WHAT YOU WILL DO:
Only one stretch of the data below should be repeated: the lines from the line containing "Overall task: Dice" through the line containing "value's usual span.", inclusive, exactly as they are.

>>>>>

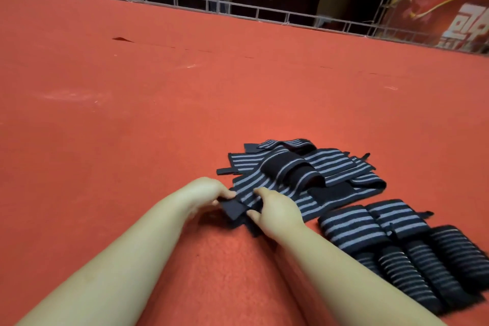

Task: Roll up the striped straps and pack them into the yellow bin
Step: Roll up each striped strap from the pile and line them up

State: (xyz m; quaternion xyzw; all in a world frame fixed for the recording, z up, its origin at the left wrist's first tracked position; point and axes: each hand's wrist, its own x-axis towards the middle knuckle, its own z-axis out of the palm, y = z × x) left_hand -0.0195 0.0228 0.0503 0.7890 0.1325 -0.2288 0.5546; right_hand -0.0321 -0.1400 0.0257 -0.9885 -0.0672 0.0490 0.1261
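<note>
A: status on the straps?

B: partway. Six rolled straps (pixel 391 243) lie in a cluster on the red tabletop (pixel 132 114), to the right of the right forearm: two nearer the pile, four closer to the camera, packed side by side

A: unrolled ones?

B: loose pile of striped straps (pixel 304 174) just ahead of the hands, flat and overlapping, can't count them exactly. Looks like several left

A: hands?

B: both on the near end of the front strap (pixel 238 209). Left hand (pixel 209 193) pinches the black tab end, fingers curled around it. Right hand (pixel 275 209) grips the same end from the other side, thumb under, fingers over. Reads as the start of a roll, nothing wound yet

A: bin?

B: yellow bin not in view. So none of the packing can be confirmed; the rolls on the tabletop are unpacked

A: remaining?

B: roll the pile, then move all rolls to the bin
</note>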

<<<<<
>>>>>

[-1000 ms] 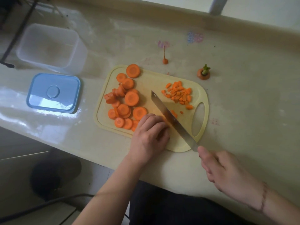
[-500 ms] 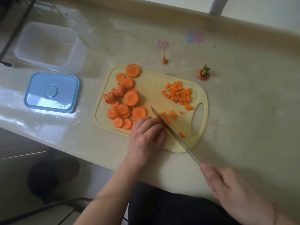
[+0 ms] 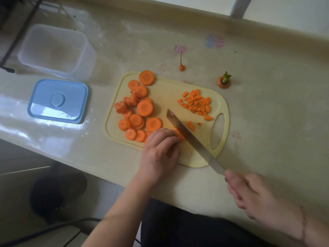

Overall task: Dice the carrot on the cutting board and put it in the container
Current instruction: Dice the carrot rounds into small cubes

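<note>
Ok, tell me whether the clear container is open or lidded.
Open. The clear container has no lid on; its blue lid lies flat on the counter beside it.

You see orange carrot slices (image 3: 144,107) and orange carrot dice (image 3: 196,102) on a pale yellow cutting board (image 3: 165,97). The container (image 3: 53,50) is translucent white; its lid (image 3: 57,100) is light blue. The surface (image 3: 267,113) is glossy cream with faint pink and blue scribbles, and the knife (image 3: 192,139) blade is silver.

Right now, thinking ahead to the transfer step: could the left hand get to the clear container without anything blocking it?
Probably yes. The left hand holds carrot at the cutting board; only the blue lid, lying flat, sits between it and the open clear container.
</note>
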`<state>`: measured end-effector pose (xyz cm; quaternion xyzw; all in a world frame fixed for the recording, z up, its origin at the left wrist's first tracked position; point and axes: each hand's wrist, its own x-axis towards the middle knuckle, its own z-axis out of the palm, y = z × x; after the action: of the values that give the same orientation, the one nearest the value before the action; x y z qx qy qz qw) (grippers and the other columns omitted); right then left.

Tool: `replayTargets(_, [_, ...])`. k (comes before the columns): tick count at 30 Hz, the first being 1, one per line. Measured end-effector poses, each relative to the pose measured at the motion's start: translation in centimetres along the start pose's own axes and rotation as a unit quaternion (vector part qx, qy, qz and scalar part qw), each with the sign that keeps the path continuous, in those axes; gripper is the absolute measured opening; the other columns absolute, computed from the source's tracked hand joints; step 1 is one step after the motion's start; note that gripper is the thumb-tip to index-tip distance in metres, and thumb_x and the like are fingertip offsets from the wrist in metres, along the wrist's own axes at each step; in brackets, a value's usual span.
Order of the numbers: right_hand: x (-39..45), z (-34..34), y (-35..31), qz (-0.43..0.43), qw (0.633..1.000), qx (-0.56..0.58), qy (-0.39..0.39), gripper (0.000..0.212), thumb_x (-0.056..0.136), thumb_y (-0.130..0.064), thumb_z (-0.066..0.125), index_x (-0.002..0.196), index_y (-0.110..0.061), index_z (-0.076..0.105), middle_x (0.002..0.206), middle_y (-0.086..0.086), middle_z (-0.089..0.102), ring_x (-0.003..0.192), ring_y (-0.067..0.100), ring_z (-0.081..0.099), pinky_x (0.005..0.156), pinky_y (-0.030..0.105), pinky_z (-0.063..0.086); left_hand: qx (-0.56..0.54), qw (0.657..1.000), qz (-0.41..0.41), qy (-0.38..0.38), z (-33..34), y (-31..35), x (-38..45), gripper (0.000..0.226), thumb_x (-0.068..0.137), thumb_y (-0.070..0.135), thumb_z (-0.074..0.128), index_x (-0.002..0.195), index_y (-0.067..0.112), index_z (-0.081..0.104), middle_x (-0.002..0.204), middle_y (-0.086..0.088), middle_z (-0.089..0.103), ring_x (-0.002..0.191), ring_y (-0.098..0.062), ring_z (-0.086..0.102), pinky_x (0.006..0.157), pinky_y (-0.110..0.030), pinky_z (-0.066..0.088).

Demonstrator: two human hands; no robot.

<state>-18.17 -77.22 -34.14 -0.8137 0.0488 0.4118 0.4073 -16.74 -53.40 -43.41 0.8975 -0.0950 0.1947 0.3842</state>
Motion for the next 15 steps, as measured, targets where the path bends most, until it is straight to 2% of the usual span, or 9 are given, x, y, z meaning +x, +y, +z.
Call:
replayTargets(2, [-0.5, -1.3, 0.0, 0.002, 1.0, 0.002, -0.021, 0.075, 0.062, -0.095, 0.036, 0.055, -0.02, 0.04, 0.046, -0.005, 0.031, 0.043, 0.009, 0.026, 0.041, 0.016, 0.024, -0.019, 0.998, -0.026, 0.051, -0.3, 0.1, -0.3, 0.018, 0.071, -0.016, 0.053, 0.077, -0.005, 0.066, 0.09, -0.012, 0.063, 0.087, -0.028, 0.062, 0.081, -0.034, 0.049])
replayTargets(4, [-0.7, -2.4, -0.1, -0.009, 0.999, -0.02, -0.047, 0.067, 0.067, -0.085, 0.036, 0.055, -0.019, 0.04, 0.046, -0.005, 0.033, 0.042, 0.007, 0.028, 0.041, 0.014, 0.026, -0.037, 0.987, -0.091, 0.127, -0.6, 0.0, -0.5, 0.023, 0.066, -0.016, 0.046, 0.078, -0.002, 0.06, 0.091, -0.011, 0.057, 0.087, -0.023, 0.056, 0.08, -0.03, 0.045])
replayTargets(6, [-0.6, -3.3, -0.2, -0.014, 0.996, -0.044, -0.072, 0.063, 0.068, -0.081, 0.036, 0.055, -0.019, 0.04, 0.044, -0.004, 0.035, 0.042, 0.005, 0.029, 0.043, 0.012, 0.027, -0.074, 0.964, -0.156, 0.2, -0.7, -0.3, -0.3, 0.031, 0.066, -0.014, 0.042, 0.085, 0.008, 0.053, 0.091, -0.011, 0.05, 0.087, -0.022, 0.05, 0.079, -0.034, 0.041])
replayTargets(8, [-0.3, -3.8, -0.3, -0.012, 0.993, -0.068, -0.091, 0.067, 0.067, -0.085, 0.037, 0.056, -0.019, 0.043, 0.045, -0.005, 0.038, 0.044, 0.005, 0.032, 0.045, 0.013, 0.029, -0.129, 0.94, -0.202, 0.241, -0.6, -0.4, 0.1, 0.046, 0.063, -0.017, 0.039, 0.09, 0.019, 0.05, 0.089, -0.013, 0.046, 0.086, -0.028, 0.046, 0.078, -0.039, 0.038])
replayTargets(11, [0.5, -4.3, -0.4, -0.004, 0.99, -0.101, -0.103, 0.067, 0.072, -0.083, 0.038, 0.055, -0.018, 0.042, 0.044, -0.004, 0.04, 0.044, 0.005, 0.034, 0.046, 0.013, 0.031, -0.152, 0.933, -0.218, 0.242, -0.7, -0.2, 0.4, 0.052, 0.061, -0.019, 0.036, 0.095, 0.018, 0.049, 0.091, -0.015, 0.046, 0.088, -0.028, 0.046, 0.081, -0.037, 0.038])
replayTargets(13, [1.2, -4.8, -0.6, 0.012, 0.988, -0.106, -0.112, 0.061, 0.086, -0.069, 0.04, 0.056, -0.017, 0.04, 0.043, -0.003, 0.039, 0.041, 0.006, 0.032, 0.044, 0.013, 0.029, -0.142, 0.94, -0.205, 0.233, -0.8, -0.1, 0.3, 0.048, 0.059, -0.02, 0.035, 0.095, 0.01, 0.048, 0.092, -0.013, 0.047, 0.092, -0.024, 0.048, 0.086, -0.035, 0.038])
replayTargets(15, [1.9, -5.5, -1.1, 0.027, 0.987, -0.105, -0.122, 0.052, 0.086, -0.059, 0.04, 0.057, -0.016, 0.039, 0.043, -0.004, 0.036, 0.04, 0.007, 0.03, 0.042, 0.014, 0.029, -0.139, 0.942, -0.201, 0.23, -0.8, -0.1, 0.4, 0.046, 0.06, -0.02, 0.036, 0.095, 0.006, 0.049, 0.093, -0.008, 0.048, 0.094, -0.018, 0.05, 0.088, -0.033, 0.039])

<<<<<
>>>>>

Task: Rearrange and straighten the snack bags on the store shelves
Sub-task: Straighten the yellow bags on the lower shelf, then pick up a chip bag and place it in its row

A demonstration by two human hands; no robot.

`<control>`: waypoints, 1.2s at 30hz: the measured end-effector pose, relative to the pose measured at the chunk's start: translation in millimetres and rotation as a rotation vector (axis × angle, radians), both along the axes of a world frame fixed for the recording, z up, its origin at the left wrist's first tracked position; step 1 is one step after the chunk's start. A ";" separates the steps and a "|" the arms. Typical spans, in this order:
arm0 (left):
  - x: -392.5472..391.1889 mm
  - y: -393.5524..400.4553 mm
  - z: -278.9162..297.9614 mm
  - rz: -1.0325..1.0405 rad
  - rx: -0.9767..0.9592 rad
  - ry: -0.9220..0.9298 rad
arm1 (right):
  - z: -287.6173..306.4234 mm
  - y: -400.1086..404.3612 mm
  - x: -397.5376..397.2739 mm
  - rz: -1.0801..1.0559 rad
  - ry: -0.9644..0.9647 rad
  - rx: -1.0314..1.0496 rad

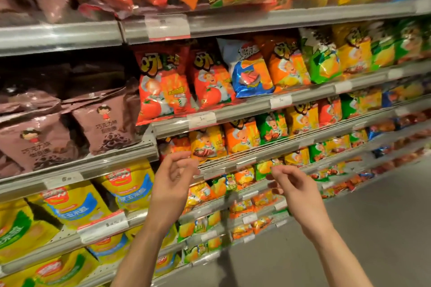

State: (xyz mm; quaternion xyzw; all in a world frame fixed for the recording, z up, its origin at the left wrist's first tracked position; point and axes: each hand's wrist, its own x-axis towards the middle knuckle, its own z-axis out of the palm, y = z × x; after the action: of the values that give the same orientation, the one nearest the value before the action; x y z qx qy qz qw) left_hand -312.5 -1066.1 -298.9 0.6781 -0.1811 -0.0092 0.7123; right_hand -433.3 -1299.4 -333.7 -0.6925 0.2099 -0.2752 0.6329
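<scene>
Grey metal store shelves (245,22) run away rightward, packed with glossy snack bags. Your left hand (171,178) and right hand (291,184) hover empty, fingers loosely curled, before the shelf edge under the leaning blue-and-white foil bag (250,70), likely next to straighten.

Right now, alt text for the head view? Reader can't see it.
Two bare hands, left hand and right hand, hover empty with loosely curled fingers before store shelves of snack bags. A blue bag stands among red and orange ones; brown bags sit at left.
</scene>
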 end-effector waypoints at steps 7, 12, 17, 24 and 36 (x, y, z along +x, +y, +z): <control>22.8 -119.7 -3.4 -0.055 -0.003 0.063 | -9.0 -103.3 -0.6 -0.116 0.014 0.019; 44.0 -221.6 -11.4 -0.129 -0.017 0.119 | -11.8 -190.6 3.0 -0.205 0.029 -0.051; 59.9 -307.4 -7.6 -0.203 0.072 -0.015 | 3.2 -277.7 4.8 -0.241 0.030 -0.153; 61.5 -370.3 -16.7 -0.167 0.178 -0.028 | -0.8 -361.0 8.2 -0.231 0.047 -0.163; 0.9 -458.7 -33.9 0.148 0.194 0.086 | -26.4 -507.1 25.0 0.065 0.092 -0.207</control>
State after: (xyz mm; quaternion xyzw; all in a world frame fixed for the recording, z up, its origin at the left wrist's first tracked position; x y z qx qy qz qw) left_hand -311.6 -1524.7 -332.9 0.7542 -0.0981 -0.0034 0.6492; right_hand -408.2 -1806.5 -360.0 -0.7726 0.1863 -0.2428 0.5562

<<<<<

RESPONSE BOX:
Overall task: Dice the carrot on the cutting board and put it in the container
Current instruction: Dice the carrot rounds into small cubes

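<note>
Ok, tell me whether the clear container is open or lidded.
Open. The clear container has no lid on; its blue lid lies flat on the counter beside it.

You see orange carrot slices (image 3: 144,107) and orange carrot dice (image 3: 196,102) on a pale yellow cutting board (image 3: 165,97). The container (image 3: 53,50) is translucent white; its lid (image 3: 57,100) is light blue. The surface (image 3: 267,113) is glossy cream with faint pink and blue scribbles, and the knife (image 3: 192,139) blade is silver.

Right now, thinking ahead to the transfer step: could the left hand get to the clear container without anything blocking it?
Probably yes. The left hand holds carrot at the cutting board; only the blue lid, lying flat, sits between it and the open clear container.
</note>
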`<state>`: measured end-effector pose (xyz cm; quaternion xyzw; all in a world frame fixed for the recording, z up, its origin at the left wrist's first tracked position; point and axes: each hand's wrist, its own x-axis towards the middle knuckle, its own z-axis out of the palm, y = z × x; after the action: of the values that give the same orientation, the one nearest the value before the action; x y z qx qy qz qw) (grippers and the other columns omitted); right then left.

Tool: `replayTargets(_, [_, ...])`. k (comes before the columns): tick count at 30 Hz, the first being 1, one per line. Measured end-effector poses, each relative to the pose measured at the motion's start: translation in centimetres along the start pose's own axes and rotation as a unit quaternion (vector part qx, qy, qz and scalar part qw), each with the sign that keeps the path continuous, in those axes; gripper is the absolute measured opening; the other columns absolute, computed from the source's tracked hand joints; step 1 is one step after the motion's start; note that gripper is the thumb-tip to index-tip distance in metres, and thumb_x and the like are fingertip offsets from the wrist in metres, along the wrist's own axes at each step; in brackets, a value's usual span.

The required answer is now complete.